Berlin : Stadtmenschen: Zum Pommery ein Prinz

hema

Schampus aus dem Hause Pommery und als Tischherr dessen hauseigenen Botschafter, Prince Alain de Polignac, gab es am Mittwochabend im Grand Hyatt. Wer 121 Euro pro exquisit verwöhntem Gaumen für diese Folge der Gourmet-Serie des Vox Restaurants übrig hatte, wurde nicht enttäuscht. Der Spross des französischen Genuss-Adels begleitete höchstpersönlich die am Abend kredenzten fünf Sorten Pommery, zu denen Küchenchef Jens Heier ein Vier-Gänge-Fischmenü kreiert hatte. Ob Brut Rosé zur Praline von der Entenmastleber oder Cuvée Louise zur Jacobsmuschel auf Spinatrisotto - fast lyrisch erläuterte Alain de Polignac das Getränk, dem er sich seit seinem 14. Lebensjahr widmet und das seine Ururgroßmutter - Madame Pommery - 1874 mit dem ersten "Brut" berühmt machte.

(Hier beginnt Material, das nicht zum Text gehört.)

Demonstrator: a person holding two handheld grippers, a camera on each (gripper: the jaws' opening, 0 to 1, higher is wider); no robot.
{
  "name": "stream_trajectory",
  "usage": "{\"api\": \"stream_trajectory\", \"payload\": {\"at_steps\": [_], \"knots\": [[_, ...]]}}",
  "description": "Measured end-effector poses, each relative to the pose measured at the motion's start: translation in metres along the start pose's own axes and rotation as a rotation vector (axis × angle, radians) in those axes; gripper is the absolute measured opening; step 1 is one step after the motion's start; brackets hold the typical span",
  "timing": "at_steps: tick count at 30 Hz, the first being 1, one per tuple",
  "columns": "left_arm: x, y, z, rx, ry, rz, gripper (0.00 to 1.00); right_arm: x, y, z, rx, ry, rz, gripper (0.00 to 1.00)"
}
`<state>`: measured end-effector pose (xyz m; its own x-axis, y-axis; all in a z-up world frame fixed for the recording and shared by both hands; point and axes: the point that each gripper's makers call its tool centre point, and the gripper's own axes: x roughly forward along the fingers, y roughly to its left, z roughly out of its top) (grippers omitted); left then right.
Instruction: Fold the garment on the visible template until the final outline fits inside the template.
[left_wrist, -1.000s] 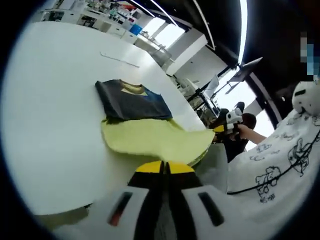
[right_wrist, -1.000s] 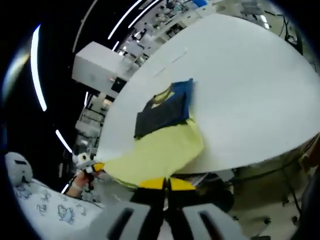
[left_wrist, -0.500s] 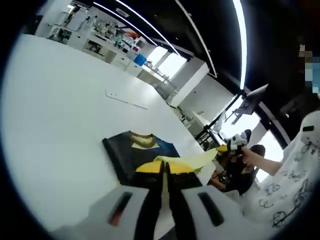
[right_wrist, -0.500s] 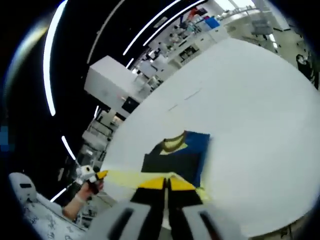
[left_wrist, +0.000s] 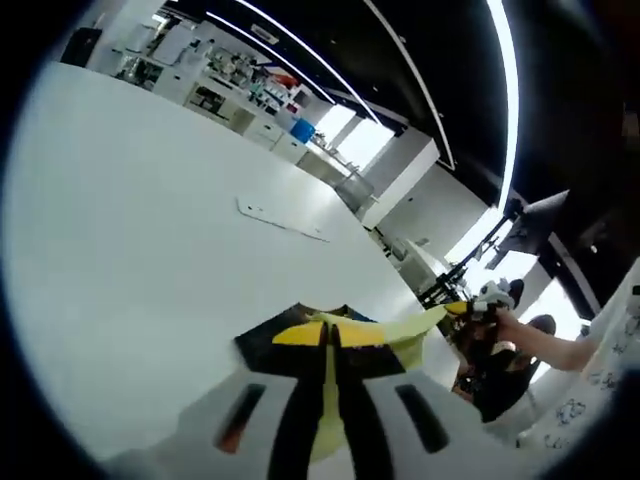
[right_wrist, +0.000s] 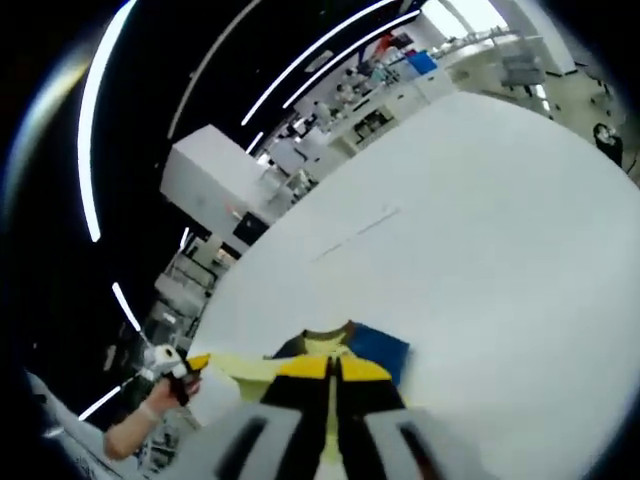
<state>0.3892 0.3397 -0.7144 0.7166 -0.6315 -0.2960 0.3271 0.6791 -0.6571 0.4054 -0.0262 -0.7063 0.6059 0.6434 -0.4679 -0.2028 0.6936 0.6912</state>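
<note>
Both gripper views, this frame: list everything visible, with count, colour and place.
garment: one, yellow with dark navy and blue panels, on the table, its yellow edge lifted and stretched between the two grippers
table: one, white, large, under the garment
marking strip: one, thin and pale, on the table beyond the garment
lab benches and shelves: several, white, in the background
ceiling light strips: several, white, overhead
left gripper: yellow-tipped, shut on the garment
right gripper: yellow-tipped, shut on the garment
person's hand: one, holding the right gripper
</note>
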Motion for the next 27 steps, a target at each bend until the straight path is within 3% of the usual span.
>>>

Sogar Papst Johannes XXII. süffelte schon in der Domäne Pommery - Vorrat ist genug da: 30 Meter unter der Erde lagern in 18 Kilometer langen Gängen mehr als 25 Millionen Flaschen Champagner. Den pries sein Schöpfer nicht zum ersten Mal an der Spree. "Es ist so spritzig hier, alles läuft auf Volltouren", begründete Polignac seine Vorliebe für Berlin. Auf Volltouren läuft hier für ihn wohl auch das Geschäft mit dem luxuriösen Prickel - der Abend im Vox war ausverkauft.